As Dalton drew his eyes away from the fearful evidence of his plan's miscarriage, the sound of hard riding came from the direction of the settlement up the river. Macdonald listened a moment as the sound grew.

"That will be no friend of yours, Dalton. Get out of this!"

He cut Dalton's horse a sharp blow. The beast bounded away with a start that almost unseated its dizzy rider; the two free animals galloped after it. Chance Dalton was on his way to Chadron with his burden of disgrace and disastrous news. It seemed a question to Macdonald, as he watched him weaving in the saddle as the gloom closed around him and shut him from sight, whether he ever would reach the ranchhouse to recount his story, whatever version of the tragedy he had planned.

Tom Lassiter drew up before Macdonald's gate while the dust of Dalton's going was still hanging there. The gaunt old homesteader with the cloud of sorrows in his eyes said that he had been on his way over to see what had become of Macdonald in his lone hunt for Mark Thorn. He had heard the shooting, and the sound had hurried him forward.

Macdonald told him what had happened, and took him in to see the wreckage left after that sudden storm. Tom shook his head as he stood in the yard looking down at the two dead men.

"Hell's a-goin' to pop now!" he said.

"I think you've said the word, Tom," Macdonald admitted. "They'll come back on me hard for this."

"You'll never have to stand up to 'em alone another time, I'll give you a guarantee on that, Mac."

"I'm glad to hear it," Macdonald replied, but wearily, and with no warmth or faith in his words.

"And they let that old scorpeen loose to skulk and kill ag'in!"

"Yes, he got away."

"They sure did oncork a hornet's nest when they come here this time, though, they sure did!" Tom stood in the door, looking into the darkening room and at the figure sprawled across the bed. "He-ell's a-goin' to pop now!" he said again, in slow words scarcely above his breath.

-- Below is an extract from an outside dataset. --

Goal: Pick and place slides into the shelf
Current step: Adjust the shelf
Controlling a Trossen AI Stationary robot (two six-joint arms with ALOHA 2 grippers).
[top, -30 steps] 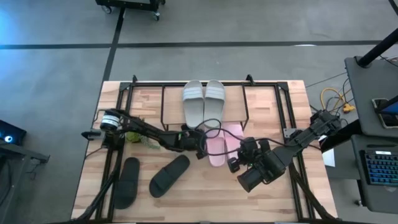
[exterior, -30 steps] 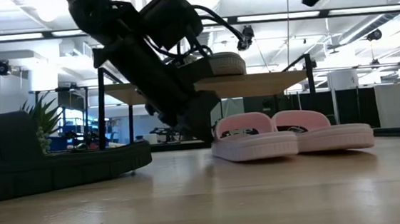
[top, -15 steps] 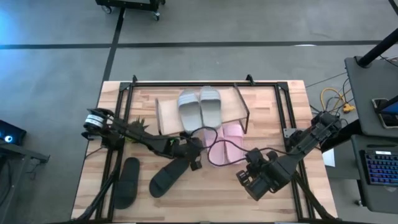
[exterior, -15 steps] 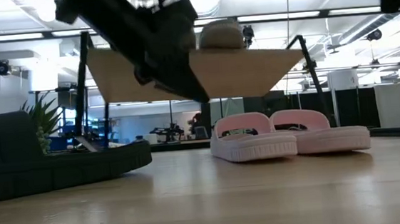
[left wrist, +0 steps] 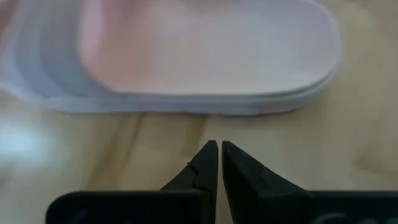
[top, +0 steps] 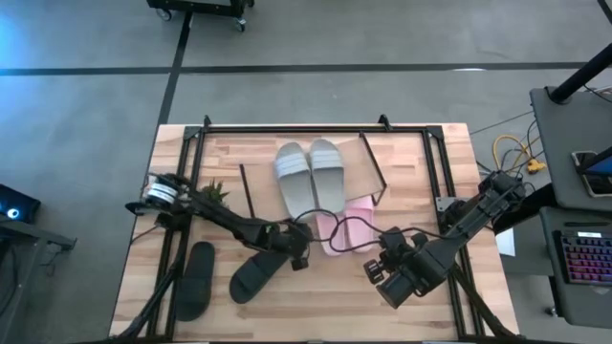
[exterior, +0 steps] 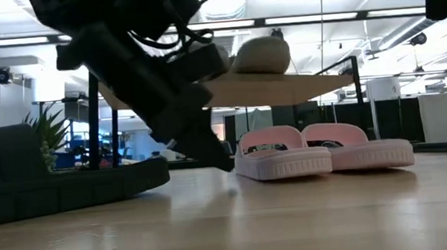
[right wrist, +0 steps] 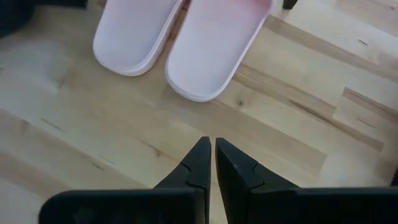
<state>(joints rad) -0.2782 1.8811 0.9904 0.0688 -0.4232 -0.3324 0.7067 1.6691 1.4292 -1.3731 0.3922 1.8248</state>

He turned his head searchingly, as if he expected to see the cloud of it already lowering out of the night.



CHAPTER XI

THE SENOR BOSS COMES RIDING

Nola Chadron had been a guest overnight at the post. She had come the afternoon before, bright as a bubble, and Frances had met her with a welcome as warm as if there never had been a shadow between them.

Women can do such things so much better than men. Balzac said they could murder under the cover of a kiss. Perhaps somebody else said it ahead of him; certainly a great many of us have thought it after. There is not one out of the whole world of them but is capable of covering the fire of lies in her heart with the rose leaves of her smiles.

Nola had come into Frances' room to do her hair, and employ her busy tongue while she plied the brush. She was a pretty bit of a figure in her fancily-worked Japanese kimono and red Turkish slippers—harem slippers, she called them, and thought it deliciously wicked to wear them—as she sat shaking back her bright hair like a giver of sunbeams.

Frances, already dressed in her soft light apparel of the morning, stood at the window watching the activity of the avenue below, answering encouragingly now and then, laughing at the right time, to keep the stream of her little guest's words running on. Frances seemed all softness and warmth, all youth and freshness, as fair as a camellia in a sunny casement, there at the window with the light around her. Above that inborn dignity which every line of her body expressed, there was a domestic tranquillity in her subdued beauty that moved even irresponsible Nola with an admiration that she could not put into words.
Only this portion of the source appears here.